__EXERCISE__.
Please quote exactly the lines below from the line containing "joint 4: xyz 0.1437" to the line containing "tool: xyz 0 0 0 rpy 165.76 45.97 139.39", both lines included, and nothing else.

---- THE DATA

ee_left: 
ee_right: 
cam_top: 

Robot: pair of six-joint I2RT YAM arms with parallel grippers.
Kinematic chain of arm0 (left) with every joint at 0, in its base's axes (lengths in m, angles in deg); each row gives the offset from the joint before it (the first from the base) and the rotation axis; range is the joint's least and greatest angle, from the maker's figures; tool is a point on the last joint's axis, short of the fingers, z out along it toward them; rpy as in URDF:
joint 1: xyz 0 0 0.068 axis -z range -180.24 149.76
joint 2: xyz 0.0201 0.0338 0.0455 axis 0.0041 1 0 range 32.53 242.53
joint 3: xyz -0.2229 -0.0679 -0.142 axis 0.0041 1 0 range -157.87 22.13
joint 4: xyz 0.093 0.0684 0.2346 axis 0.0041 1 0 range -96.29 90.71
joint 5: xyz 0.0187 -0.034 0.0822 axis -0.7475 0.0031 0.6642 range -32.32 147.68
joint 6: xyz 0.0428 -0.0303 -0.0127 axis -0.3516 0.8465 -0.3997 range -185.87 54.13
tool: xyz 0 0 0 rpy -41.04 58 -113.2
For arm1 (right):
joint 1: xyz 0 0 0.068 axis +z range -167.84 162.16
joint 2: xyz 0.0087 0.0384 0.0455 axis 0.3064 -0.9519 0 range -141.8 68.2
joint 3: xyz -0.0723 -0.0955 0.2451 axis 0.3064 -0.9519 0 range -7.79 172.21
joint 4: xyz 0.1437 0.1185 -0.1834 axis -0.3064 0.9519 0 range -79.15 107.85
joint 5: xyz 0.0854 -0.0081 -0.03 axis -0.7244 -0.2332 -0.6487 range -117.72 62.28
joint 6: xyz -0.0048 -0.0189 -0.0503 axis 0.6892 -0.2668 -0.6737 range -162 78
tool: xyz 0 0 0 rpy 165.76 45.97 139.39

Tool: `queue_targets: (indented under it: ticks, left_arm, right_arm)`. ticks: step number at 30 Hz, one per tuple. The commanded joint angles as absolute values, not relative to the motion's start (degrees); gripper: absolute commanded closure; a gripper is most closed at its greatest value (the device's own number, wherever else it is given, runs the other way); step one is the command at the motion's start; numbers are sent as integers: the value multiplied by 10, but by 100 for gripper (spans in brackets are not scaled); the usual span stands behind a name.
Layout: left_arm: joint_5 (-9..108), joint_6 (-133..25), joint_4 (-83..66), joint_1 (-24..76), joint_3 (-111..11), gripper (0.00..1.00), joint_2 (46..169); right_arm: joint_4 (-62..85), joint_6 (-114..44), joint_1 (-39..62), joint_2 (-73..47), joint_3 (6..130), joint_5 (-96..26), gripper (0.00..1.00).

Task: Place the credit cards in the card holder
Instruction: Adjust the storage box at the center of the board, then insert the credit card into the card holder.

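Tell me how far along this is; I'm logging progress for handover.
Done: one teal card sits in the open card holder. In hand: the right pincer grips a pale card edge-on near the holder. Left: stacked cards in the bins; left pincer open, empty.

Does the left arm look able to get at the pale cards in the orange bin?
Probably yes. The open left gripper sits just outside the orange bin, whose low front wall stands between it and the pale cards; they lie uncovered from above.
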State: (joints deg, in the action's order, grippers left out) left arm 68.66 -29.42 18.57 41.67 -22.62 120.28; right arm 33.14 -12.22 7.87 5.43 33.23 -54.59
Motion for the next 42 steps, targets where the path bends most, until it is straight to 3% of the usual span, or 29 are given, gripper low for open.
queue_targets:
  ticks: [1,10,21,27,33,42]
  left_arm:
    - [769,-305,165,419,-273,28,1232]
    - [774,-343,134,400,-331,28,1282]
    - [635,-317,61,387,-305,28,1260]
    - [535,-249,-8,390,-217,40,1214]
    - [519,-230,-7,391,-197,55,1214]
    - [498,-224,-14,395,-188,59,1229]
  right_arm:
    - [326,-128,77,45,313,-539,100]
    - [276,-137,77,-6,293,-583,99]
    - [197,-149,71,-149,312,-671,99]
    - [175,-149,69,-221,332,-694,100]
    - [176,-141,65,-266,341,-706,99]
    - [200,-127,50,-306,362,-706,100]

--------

__EXERCISE RESULT__.
joint 4: xyz 0.1437 0.1185 -0.1834 axis -0.3064 0.9519 0 range -79.15 107.85
joint 5: xyz 0.0854 -0.0081 -0.03 axis -0.7244 -0.2332 -0.6487 range -117.72 62.28
joint 6: xyz -0.0048 -0.0189 -0.0503 axis 0.6892 -0.2668 -0.6737 range -162 78
tool: xyz 0 0 0 rpy 165.76 45.97 139.39

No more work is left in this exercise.